According to the weekly report from the U.S. Department of Energy, commercial oil reserves in the country rose by 3.08 million barrels last week, reaching a total of 464.7 million barrels, a surprise to the market as analysts had predicted a much smaller increase.

In a surprising turn of events, the U.S. Department of Energy reported that commercial oil reserves in the United States increased by 3.08 million barrels last week, bringing the total volume to 464.7 million barrels. This unexpected rise has caught the attention of market analysts, who had forecasted an increase of only 700,000 barrels.

Additionally, the report highlighted that gasoline inventories decreased by 1.59 million barrels for the week ending April 3, while distillate stocks fell by 3.14 million barrels. These figures indicate that demand for fuel products remains robust, despite the overall increase in oil reserves.

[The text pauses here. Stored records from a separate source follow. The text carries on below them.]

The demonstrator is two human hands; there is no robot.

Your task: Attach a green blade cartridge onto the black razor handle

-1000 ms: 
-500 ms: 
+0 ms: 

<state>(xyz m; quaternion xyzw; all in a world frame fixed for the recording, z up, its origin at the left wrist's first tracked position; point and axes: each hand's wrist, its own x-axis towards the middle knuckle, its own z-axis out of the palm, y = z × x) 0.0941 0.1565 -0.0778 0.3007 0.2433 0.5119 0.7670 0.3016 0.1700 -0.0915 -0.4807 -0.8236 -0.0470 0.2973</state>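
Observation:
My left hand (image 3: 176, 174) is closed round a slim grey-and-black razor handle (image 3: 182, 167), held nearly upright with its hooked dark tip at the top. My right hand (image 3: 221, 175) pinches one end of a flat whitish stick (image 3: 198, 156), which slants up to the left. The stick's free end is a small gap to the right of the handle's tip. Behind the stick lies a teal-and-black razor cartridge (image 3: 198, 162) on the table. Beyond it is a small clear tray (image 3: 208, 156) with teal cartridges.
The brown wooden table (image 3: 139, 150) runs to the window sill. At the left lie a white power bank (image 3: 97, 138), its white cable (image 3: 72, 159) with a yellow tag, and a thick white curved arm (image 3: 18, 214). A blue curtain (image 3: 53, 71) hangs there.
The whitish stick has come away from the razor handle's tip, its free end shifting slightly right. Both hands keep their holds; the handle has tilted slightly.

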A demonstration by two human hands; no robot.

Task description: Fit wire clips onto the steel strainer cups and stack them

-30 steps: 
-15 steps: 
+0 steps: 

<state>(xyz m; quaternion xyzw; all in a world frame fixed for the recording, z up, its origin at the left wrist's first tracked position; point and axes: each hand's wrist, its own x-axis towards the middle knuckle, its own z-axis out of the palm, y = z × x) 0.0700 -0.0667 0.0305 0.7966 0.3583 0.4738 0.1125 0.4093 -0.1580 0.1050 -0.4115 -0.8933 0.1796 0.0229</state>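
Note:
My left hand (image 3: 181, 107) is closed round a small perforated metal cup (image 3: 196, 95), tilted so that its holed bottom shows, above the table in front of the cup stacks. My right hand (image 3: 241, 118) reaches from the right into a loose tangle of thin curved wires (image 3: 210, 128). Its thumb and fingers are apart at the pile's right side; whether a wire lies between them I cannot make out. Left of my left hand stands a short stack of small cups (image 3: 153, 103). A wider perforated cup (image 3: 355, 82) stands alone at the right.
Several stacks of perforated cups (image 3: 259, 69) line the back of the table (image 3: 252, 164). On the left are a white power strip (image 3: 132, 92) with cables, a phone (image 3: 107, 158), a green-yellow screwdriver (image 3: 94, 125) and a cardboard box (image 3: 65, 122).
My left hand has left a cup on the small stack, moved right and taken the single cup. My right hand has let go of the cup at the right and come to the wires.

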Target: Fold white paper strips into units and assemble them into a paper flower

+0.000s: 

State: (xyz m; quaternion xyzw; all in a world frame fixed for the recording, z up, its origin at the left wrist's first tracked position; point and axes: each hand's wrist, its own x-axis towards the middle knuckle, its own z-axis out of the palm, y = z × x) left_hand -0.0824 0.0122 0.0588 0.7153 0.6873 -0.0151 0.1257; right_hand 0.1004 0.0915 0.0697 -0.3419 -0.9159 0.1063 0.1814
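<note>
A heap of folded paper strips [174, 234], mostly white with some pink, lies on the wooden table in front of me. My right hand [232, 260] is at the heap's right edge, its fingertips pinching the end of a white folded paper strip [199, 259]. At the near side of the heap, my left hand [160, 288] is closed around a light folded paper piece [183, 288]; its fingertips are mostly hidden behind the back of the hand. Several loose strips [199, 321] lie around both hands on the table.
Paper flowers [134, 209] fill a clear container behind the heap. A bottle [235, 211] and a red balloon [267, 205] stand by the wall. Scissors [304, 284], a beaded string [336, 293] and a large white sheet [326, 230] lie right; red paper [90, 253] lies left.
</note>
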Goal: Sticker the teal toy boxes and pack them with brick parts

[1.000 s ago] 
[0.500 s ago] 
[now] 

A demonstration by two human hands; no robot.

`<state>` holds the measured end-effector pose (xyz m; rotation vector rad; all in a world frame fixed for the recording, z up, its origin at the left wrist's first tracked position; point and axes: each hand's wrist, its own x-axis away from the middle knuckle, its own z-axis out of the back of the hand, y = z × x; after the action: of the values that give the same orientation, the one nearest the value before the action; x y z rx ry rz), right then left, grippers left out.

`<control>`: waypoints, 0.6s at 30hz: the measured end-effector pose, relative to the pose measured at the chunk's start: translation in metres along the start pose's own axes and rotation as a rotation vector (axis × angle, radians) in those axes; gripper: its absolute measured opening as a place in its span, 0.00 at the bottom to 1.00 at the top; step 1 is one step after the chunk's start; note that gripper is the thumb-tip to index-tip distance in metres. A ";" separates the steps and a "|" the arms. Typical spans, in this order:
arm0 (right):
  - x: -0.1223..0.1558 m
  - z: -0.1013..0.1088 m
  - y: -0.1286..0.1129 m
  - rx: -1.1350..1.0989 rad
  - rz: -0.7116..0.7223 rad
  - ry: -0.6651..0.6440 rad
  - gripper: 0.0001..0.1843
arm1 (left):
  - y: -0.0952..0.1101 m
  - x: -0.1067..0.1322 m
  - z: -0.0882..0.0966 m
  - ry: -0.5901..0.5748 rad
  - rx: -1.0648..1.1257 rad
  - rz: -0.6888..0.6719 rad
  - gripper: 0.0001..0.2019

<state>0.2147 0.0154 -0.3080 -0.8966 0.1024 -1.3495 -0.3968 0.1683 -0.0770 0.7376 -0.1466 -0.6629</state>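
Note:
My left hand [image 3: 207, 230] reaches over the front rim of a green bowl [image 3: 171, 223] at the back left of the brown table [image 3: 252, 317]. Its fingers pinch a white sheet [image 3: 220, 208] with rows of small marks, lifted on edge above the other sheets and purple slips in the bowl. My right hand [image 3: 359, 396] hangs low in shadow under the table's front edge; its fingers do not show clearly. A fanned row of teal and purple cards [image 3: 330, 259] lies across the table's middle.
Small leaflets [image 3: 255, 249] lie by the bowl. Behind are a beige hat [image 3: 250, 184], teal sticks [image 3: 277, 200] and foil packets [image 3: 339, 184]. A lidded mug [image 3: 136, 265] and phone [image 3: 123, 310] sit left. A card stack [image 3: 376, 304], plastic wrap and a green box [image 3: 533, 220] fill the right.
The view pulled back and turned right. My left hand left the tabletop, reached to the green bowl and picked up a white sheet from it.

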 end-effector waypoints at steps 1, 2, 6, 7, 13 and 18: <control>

Analysts conducting forecasts for Trading Economics had anticipated a reduction in gasoline stocks by 1.4 million barrels and a decline in distillate inventories by 1.5 million barrels. However, the actual data revealed a much more significant drop than expected, suggesting potential instability in the oil market and fluctuations in demand for fuel products.

Regarding the reserves at the Cushing terminal, where oil traded on the New York Mercantile Exchange (NYMEX) is stored, there was a modest increase of 24,000 barrels. This rise could also influence oil prices, as Cushing serves as a critical hub for oil supply in the United States.

The increase in U.S. oil reserves may be attributed to several factors, including heightened domestic oil production and a seasonal decline in fuel demand. In the context of global economic uncertainty and fluctuating oil prices, such data could have a significant impact on the energy resource market.

Experts note that the oil market continues to be vulnerable to external factors, such as changes in OPEC policy, the ongoing situation in Ukraine, and demand fluctuations in China. Consequently, investors are closely monitoring news and data that could influence oil prices in the near future.